### Problem to work on
Where the data below begins, start retyping exactly, and end on the line with "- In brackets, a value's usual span", which is included; no picture goes in.

══ Recorded data ══

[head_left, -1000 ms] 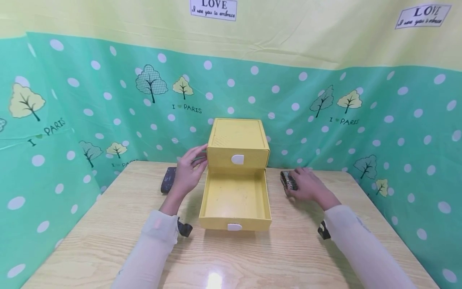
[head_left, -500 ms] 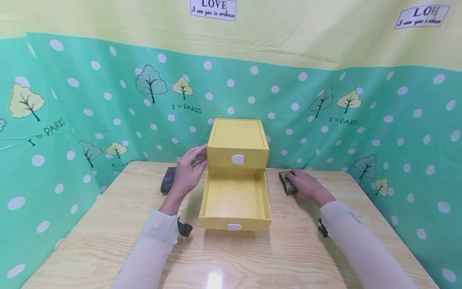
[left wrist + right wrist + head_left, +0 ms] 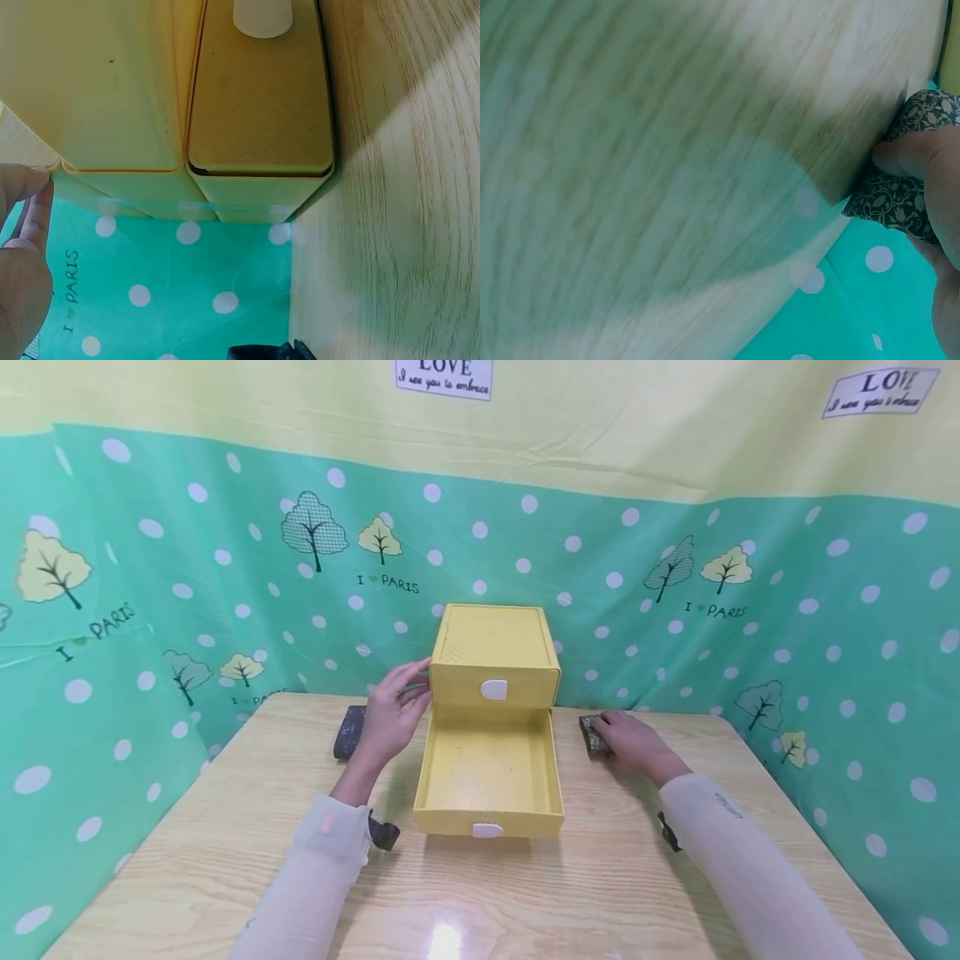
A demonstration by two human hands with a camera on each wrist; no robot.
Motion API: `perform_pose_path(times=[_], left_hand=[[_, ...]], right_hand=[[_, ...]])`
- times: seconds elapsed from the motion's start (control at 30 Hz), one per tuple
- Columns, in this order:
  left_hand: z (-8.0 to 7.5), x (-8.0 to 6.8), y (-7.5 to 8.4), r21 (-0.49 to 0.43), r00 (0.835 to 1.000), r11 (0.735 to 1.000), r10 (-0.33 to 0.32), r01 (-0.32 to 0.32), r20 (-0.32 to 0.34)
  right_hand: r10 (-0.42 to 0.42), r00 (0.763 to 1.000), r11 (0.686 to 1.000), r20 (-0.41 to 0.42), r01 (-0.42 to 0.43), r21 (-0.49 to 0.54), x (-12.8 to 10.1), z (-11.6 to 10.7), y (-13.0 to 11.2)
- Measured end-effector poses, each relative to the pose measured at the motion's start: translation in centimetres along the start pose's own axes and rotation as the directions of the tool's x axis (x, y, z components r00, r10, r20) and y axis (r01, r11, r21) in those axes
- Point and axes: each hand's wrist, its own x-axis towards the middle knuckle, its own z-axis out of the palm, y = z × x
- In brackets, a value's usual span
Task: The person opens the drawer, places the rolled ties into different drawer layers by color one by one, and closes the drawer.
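Note:
A yellow drawer cabinet (image 3: 495,639) stands at the back middle of the table. Its lower drawer (image 3: 487,768) is pulled out, with nothing visible inside, while the upper drawer (image 3: 459,687) is closed. My left hand (image 3: 392,714) rests against the cabinet's upper left side, fingers fairly straight; the left wrist view shows the thumb (image 3: 26,180) at the cabinet's edge. To the right, my right hand (image 3: 636,745) grips a small black case with a pale leaf pattern (image 3: 904,202), thumb across its face. Whether the case touches the table is unclear.
Behind my left wrist lies a dark blue speckled case (image 3: 349,732), partly hidden. The wooden table (image 3: 225,852) ends at a green polka-dot curtain (image 3: 525,552) at the back and sides. The open drawer juts toward me between my hands.
My right hand has shifted slightly left and changed its hold on the patterned case, which has moved and turned a little. My left hand and the cabinet stay in place.

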Motion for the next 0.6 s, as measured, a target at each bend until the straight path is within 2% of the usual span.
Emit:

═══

### Reply to the task
[head_left, -1000 ms] 
[head_left, -500 ms] 
[left wrist + right wrist + head_left, +0 ms] 
A demonstration by two human hands with a camera on each wrist; no robot.
Motion API: `perform_pose_path(times=[_], left_hand=[[_, ...]], right_hand=[[_, ...]])`
- times: seconds elapsed from the motion's start (control at 30 Hz), one per tuple
- Columns, in this order:
  left_hand: z (-8.0 to 7.5), x (-8.0 to 6.8), y (-7.5 to 8.4), r21 (-0.49 to 0.43), r00 (0.835 to 1.000), r11 (0.735 to 1.000), r10 (-0.33 to 0.32), r01 (-0.32 to 0.32), r20 (-0.32 to 0.34)
  right_hand: r10 (-0.42 to 0.42), r00 (0.763 to 1.000), r11 (0.686 to 1.000), r20 (-0.41 to 0.42), r01 (-0.42 to 0.43), r21 (-0.49 to 0.54), x (-12.8 to 10.1), z (-11.6 to 10.7), y (-13.0 to 11.2)
- Measured end-effector poses, each relative to the pose measured at the motion's start: translation in centimetres along the start pose's own axes and rotation as the directions of the tool's x axis (x, y, z components r00, r10, r20) and y axis (r01, r11, r21) in those axes
- Point and axes: each hand's wrist, its own x-axis towards the middle knuckle, its own z-axis out of the palm, y = z × x
- In brackets, a value's usual span

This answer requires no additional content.